Screenshot 2019 10 15 at 18.43.00

And here’s how the event-creation window looks. As you can see, you post links through to other sites for ticketing, and potentially further details about agendas and more. Each box has a limit on

Screenshot 2019 10 15 at 18.42.15

LinkedIn is also being cognisant of its reputation for how the platform can be used for over-aggressive contacting, and so it’s also including security features for people to report and block suspicious events or conversations related to them. It’s also applying AI algorithms to the events that do get listed to screen them for bad actors and bogus content, which then get assessed by human reviewers for further action.

The move into Events is one of the bigger moves that LinkedIn has made over the last several years — another big one has been its efforts in educational content — to open itself up to a new area of business by leveraging how it uses the professional graph that it has built up over time. It sometimes feels to me that under Microsoft (which bought the company for $26 billion in 2016) the company has been less productive in terms of launching new services and generally making noise, so this move is interesting in that sense too.

Still, the synergy between online networking and physical networking is so close that it’s a surprise that the company hadn’t launched an Events feature before now. All the more because Linked has dabbled in building tools to help people make better connections with each other when they are in the same physical space before.

Years ago it launched a Connected app to help people maximise the kinds of connections they make in the physical world. It has since been sunset and integrated into the main LinkedIn app, which has a “find nearby” feature that you can use to see if people who are your connections are, say, at the same conference as you are, or if you’re meeting a contact for coffee and don’t know what the person looks like.

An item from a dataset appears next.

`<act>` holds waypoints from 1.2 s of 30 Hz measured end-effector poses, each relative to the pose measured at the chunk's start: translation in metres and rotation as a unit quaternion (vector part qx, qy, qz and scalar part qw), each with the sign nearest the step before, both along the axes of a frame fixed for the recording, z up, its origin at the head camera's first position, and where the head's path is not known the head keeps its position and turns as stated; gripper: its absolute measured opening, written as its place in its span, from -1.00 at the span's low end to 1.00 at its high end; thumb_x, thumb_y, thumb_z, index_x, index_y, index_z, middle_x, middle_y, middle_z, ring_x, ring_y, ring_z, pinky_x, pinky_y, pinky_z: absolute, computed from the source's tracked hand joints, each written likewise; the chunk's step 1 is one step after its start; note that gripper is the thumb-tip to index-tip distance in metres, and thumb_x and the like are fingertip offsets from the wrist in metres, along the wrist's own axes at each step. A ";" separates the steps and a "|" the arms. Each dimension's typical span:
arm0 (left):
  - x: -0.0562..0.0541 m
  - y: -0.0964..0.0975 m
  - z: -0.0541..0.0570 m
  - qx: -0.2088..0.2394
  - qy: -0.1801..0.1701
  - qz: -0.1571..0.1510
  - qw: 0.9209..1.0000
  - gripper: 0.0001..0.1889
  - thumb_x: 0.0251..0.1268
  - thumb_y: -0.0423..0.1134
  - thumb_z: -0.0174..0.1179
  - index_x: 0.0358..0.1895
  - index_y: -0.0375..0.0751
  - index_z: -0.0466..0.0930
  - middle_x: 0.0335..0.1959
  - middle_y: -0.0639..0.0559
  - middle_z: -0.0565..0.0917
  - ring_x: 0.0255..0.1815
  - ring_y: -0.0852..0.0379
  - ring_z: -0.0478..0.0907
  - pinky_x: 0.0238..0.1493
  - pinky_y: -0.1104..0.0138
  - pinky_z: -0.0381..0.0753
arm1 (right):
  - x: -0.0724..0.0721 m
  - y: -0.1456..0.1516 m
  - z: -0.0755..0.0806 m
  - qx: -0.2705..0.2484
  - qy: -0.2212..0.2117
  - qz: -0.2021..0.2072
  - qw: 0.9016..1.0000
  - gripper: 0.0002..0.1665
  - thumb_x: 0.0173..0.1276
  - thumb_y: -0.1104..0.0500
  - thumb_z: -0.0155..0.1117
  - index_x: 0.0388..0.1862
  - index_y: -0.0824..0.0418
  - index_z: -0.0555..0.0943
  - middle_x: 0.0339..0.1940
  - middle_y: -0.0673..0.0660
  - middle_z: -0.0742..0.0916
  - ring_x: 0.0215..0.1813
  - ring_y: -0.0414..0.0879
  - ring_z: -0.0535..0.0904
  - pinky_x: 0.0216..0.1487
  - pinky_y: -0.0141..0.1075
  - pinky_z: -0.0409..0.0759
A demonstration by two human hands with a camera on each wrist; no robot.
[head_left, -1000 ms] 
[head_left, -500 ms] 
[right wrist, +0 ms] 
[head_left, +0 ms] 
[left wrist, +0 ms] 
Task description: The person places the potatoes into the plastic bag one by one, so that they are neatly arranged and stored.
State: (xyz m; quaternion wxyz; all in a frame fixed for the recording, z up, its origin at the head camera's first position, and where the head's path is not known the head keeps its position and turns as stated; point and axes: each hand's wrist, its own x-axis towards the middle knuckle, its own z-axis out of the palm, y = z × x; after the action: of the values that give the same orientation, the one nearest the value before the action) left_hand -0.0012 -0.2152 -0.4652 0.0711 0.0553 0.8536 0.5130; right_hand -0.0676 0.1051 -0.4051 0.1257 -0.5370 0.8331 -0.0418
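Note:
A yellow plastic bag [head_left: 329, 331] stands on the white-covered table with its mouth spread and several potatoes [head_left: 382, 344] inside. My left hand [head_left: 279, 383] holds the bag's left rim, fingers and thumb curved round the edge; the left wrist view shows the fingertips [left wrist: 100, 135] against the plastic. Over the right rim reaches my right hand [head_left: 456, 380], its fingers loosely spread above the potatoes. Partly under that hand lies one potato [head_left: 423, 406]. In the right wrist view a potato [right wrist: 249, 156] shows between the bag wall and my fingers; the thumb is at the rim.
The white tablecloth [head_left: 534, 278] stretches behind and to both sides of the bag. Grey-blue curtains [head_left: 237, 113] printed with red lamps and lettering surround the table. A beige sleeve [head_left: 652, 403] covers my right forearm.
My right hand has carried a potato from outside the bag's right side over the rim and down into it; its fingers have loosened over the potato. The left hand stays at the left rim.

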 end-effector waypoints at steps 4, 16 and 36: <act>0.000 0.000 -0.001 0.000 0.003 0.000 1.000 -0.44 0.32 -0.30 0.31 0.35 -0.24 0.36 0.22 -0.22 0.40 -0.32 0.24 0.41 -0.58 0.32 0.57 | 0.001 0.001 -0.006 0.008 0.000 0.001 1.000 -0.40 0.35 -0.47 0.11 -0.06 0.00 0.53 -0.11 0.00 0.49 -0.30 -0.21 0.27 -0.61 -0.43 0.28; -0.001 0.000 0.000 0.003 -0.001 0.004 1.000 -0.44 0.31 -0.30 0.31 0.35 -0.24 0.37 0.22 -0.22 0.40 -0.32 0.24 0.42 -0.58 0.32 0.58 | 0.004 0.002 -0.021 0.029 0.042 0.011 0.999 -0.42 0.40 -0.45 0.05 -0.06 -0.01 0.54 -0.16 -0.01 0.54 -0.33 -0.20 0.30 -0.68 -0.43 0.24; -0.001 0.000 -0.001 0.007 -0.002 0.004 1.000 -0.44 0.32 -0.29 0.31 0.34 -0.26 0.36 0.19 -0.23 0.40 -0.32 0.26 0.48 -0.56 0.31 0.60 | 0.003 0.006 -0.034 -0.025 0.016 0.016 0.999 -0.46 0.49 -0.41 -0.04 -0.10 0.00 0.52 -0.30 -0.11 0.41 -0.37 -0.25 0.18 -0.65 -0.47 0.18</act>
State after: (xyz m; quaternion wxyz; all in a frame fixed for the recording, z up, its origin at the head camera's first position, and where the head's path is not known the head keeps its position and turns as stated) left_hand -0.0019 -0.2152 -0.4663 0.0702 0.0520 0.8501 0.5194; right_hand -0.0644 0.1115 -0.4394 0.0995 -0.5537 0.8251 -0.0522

It’s also been over the last three months seeding the idea of associating actual events with LinkedIn the platform by encouraging the organising of “LinkedIn Local” events, which apparently have created more feedback from users to build an Events too, too.

It’s not clear why it’s taken so long — LinkedIn sometimes does take its time, as it did with video — but in this period when some of us are beginning to pause and ponder what being online too much does for our ability to relate to each other, collaborate and progress not just in the working world, but in the wider world, it’s an interesting moment to choose to launch Events. We’ll see if LinkedInners agree.